Com o trabalho desenvolvido pela equipe, hoje, apenas 1% das meninas que participam da instituição engravidam na adolescência. Dado este que, de acordo com Carine, era historicamente o oposto antes da criação do ballet.
“As pessoas daqui querem ter acesso a coisas que são negadas a elas, os direitos mais básicos, como é o caso da cultura. As meninas – digo meninas, porque apenas 5 meninos estudam aqui, muito pelo preconceito que ainda existe – passam mais da metade do dia com a gente”, explica a presidente.

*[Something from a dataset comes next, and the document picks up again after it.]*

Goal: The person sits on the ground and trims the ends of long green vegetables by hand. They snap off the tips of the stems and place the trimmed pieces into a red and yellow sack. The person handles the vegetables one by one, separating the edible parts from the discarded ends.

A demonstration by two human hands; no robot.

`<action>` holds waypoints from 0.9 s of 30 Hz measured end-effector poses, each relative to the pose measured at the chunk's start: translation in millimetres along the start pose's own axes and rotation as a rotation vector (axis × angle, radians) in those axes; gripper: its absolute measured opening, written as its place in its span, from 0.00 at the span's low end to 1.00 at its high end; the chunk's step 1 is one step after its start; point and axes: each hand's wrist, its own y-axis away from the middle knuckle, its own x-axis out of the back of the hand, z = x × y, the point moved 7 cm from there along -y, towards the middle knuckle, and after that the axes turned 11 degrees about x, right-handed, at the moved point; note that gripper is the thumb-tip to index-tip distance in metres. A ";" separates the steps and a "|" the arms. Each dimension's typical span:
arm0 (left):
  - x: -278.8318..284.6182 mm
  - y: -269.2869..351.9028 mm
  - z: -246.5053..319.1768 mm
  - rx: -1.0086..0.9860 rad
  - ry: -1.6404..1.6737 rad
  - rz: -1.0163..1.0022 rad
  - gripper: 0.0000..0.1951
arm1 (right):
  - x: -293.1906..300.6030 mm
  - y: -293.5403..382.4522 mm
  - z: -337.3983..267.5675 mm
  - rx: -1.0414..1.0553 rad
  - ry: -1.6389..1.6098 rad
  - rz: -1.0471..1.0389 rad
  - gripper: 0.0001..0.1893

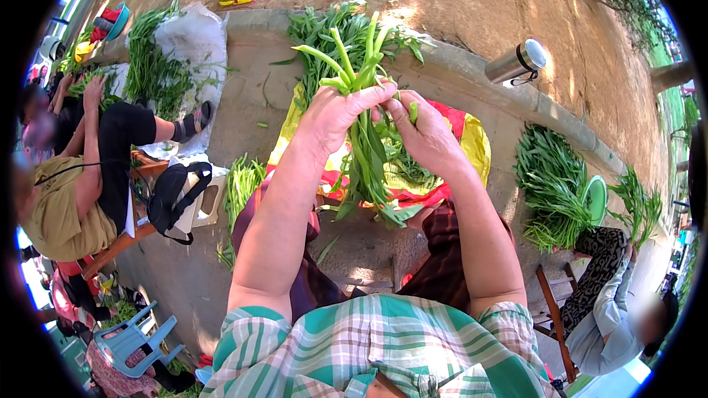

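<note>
A bunch of leafy green stems [362, 74] is held in my left hand [345, 108], cut ends up and long leaves hanging down between my forearms. My right hand [423, 127] is against the bunch, its thumb and forefinger closed near my left fingertips, with a short piece of green stem [413, 113] between its fingers. Below both hands a red and yellow plastic sheet [477, 146] lies on the ground with loose leaves on it. Beyond my hands a pile of leafy greens [315, 30] rests against the low concrete kerb.
A steel flask [511, 62] stands on the kerb [470, 63]. More greens lie at right [553, 182] beside a green basin [596, 199], and at my left [243, 182]. People sit on both sides. A white sack [193, 38], a white stool [213, 199] and a blue plastic chair [124, 342] are at left.
</note>
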 end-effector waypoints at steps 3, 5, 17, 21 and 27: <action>0.8 0.0 0.5 0.006 0.006 -0.015 0.16 | 10.0 2.4 15.4 -0.137 -0.074 0.035 0.17; -2.3 3.9 5.0 -0.018 -0.032 -0.035 0.19 | 25.2 2.5 17.6 -0.111 -0.136 0.183 0.18; -30.2 8.4 -2.9 0.039 -0.137 -0.035 0.17 | 39.5 4.7 38.6 -0.419 -0.795 0.494 0.13; -30.3 1.3 -22.3 -0.047 -0.283 0.115 0.14 | 27.3 5.3 37.8 -0.437 -0.710 0.485 0.17; -41.8 9.6 -12.5 -0.228 -0.512 0.173 0.14 | 27.1 3.0 36.5 -0.360 -0.596 0.475 0.15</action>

“Aqui, não temos aulas só de ballet, temos dança contemporânea e diversas outras atividades. Incentivamos a educação, falamos sobre empoderamento, ingresso em universidades. Elas se sentem pertencentes a esse lugar. E não é à toa que diversos alunos nossos ingressam em importantes faculdades públicas no Rio”, completa.
Inspiração
Para Fernanda Graciela, mãe da Vitória, de 17 anos, o Ballet tem um forte significado, já que inspirou a filha a querer seguir na dança profissionalmente. “Ela já tem idade para um jovem aprendiz, mas ela quer a dança e ela vai seguir seu sonho. Com certeza o Ballet tem parte nisso, ela está lá há 10 anos”, conta ao Metrópoles.
“Eles são muito importantes para a transformação social na comunidade. A Vitória tem várias amigas que já são mães e ela me diz que quer estudar e que só quer saber de filho mais lá para o futuro. É um ensinamento que eu tive da minha mãe e tento passar para ela. O Ballet me ajuda muito nisso. Eles fazem palestras e incentivam muito a educação”, completa.
Patrocínio e como doar
O Ballet Manguinhos tinha um patrocínio da fundação social norte-americana The Secular Society (TSS), firmado em 2018 por Daiana, mas que terminou em abril deste ano.
Desde então, outros patrocínios são buscados para a manutenção das atividades. Como o repasse de parte do imposto devido de ICMS ou ISS por empresas, através das leis de incentivo à cultura, como a Lei Rouanet.
“Dependendo, as empresas podem repassar entre 4% e 10% para um projeto social, como nosso. Em vez de pagar ao governo do estado, ela repassa esse imposto para manutenção do projeto e para que o trabalho continue sendo executado”, explica Carine.
O Adote uma Bailarina foi uma ideia para captar recursos também de pessoas físicas. “Um patrocínio fixo nos dá essa segurança e a possibilidade da gente planejar dois ou três anos de atividades. O ‘Adote’ é um novo eixo, uma nova estratégia de captação, que também está aí para nos apoiar até mesmo para manter nossos 15 funcionários, IPTU, luz e água”, assegura.
Para adotar, basta entrar no site (DOA.RE/BM), realizar um cadastro e escolher se vai apadrinhar uma, duas ou mais bailarinas. O pagamento pode ser feito por boleto bancário, PIX, cartão de crédito, entre outras formas.